Prompt:
Would you transcribe the listing that follows, character for character, and omit its images?

Given information:
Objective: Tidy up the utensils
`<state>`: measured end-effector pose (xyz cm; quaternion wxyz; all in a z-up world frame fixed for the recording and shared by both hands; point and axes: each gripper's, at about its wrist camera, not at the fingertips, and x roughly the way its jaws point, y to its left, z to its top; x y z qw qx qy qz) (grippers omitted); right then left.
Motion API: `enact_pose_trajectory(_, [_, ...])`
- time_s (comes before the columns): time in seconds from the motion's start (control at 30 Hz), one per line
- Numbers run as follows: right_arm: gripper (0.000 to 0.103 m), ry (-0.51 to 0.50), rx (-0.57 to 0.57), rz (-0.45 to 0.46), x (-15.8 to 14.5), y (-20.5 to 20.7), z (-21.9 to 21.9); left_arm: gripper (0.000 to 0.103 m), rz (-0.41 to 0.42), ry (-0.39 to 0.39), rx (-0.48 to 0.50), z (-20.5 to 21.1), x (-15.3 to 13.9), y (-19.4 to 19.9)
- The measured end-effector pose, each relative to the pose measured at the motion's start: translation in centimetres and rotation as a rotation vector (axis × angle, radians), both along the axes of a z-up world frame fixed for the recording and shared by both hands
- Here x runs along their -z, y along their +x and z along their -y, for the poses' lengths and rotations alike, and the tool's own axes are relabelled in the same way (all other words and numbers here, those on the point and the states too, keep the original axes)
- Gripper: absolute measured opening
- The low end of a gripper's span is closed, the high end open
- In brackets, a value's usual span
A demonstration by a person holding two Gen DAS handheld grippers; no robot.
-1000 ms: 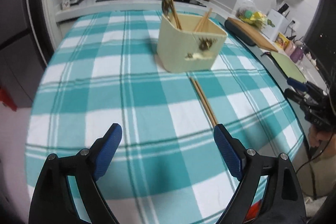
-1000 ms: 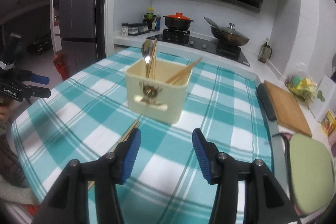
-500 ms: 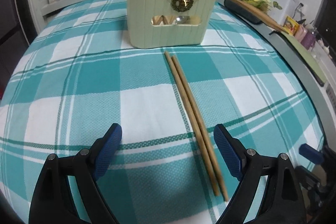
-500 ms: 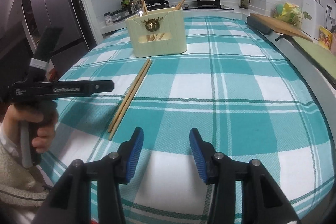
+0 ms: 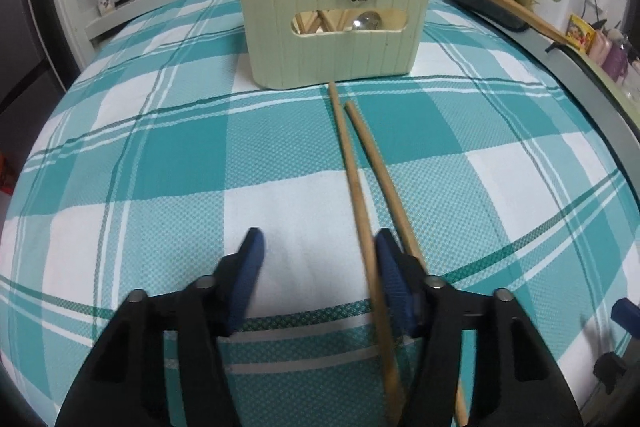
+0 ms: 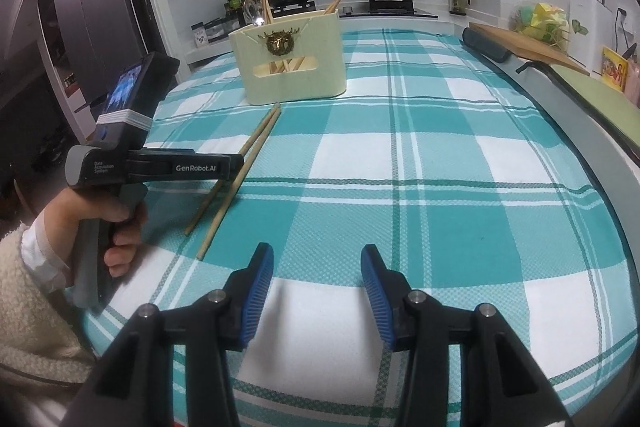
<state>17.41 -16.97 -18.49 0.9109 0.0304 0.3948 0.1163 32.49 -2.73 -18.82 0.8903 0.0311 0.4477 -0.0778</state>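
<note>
Spreading its fingers (image 5: 390, 267) around one chopstick, the left gripper (image 5: 316, 269) gripped nothing; the chopsticks (image 5: 362, 167) lay lengthwise away toward the holder (image 5: 332, 39). The right gripper (image 6: 318, 291), also parted, waited farther off.

The left claw (image 6: 232, 167) body reads "GenRobot.AI" and "Data Acquisition System" in white.
</note>
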Motion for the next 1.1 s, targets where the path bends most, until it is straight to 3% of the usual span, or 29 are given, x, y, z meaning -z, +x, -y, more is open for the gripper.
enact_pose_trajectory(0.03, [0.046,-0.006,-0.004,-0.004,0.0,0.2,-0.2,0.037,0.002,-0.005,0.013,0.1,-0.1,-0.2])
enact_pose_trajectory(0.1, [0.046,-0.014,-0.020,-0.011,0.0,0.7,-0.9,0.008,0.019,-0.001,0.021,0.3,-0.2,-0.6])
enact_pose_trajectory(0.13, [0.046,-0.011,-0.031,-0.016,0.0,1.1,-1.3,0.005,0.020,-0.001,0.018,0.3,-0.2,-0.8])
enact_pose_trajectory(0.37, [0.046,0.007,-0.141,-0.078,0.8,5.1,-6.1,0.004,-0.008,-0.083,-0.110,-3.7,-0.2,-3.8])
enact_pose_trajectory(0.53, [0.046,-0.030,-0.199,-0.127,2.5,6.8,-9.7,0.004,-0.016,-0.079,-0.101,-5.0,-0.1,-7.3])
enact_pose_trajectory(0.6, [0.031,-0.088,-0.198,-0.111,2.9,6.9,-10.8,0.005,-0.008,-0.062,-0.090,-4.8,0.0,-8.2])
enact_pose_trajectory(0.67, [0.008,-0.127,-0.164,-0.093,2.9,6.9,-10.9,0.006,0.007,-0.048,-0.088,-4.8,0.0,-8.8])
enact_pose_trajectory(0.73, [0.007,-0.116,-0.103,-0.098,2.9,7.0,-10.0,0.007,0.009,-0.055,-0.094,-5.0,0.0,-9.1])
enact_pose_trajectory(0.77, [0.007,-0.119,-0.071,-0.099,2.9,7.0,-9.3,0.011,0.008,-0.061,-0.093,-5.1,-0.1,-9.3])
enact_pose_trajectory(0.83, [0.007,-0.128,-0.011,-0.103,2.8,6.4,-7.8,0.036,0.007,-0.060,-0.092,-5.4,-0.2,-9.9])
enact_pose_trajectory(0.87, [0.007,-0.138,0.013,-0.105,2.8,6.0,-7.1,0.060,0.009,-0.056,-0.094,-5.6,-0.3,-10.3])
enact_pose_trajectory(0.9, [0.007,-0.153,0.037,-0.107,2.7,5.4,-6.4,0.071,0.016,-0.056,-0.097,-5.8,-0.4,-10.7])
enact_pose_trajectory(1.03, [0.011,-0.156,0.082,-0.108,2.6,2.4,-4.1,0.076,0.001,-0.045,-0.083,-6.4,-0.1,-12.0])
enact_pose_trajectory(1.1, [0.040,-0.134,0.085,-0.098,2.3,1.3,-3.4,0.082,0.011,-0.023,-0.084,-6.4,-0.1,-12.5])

Answer to the problem:
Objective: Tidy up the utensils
`<state>`: measured end-effector pose (xyz cm; quaternion wxyz; all in a z-up world frame fixed for the recording and shared by both hands; point and axes: each gripper's, at about its wrist camera, not at the fingertips, and x roughly the way its jaws point, y to its left, z to its top; x y z qw qx qy qz) (grippers omitted); right then left.
Motion API: `enact_pose_trajectory(_, [_, ...])`
- time_s (comes before the columns): time in seconds from the motion's start (control at 30 Hz), one per line
- Numbers run as follows: right_arm: gripper (0.000 to 0.103 m), ry (-0.51 to 0.50), rx (-0.57 to 0.57), rz (-0.45 to 0.46), x (-15.8 to 14.5), y (-20.5 to 20.7), z (-21.9 to 21.9); left_arm: gripper (0.000 to 0.103 m), rz (-0.41 to 0.42), ry (-0.39 to 0.39), rx (-0.48 to 0.50), z (-20.5 to 21.1), x (-15.3 to 13.9), y (-19.4 to 19.9)
- The measured end-effector pose, each relative to the pose measured at the motion's start: translation in centimetres and rotation as a rotation vector (axis × angle, radians), both along the axes of a z-up world frame fixed for the recording and shared by both hands
- Here x runs along their -z, y along their +x and z along their -y, for the poses' lengths and rotations alike, and the tool's own axes are relabelled in the same way (all other words and numbers here, those on the point and the states too, keep the original axes)
- Gripper: absolute measured opening
- The low end of a gripper's span is closed, the high end open
- In brackets, a value's usual span
A demonstration by a person holding two Gen DAS handheld grippers; no robot.
-1000 ms: 
-1000 ms: 
-500 ms: 
-500 ms: 
+0 ms: 
+0 ms: 
<state>17.41 -16.97 -18.49 0.9109 0.0304 0.3948 0.1163 32.49 -2.73 -18.82 0.8903 0.0311 0.4477 -0.0778</state>
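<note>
Spreading its fingers (image 5: 390, 267) around one chopstick, the left gripper (image 5: 316, 269) gripped nothing; the chopsticks (image 5: 362, 167) lay lengthwise away toward the holder (image 5: 332, 39). The right gripper (image 6: 318, 291), also parted, waited farther off.

The left claw (image 6: 232, 167) body reads "GenRobot.AI" and "Data Acquisition System" in white.
</note>
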Motion for the next 1.1 s, targets where the path bends most, until it is straight to 3% of the usual span, or 29 are given, x, y, z meaning -z, +x, -y, more is open for the gripper.
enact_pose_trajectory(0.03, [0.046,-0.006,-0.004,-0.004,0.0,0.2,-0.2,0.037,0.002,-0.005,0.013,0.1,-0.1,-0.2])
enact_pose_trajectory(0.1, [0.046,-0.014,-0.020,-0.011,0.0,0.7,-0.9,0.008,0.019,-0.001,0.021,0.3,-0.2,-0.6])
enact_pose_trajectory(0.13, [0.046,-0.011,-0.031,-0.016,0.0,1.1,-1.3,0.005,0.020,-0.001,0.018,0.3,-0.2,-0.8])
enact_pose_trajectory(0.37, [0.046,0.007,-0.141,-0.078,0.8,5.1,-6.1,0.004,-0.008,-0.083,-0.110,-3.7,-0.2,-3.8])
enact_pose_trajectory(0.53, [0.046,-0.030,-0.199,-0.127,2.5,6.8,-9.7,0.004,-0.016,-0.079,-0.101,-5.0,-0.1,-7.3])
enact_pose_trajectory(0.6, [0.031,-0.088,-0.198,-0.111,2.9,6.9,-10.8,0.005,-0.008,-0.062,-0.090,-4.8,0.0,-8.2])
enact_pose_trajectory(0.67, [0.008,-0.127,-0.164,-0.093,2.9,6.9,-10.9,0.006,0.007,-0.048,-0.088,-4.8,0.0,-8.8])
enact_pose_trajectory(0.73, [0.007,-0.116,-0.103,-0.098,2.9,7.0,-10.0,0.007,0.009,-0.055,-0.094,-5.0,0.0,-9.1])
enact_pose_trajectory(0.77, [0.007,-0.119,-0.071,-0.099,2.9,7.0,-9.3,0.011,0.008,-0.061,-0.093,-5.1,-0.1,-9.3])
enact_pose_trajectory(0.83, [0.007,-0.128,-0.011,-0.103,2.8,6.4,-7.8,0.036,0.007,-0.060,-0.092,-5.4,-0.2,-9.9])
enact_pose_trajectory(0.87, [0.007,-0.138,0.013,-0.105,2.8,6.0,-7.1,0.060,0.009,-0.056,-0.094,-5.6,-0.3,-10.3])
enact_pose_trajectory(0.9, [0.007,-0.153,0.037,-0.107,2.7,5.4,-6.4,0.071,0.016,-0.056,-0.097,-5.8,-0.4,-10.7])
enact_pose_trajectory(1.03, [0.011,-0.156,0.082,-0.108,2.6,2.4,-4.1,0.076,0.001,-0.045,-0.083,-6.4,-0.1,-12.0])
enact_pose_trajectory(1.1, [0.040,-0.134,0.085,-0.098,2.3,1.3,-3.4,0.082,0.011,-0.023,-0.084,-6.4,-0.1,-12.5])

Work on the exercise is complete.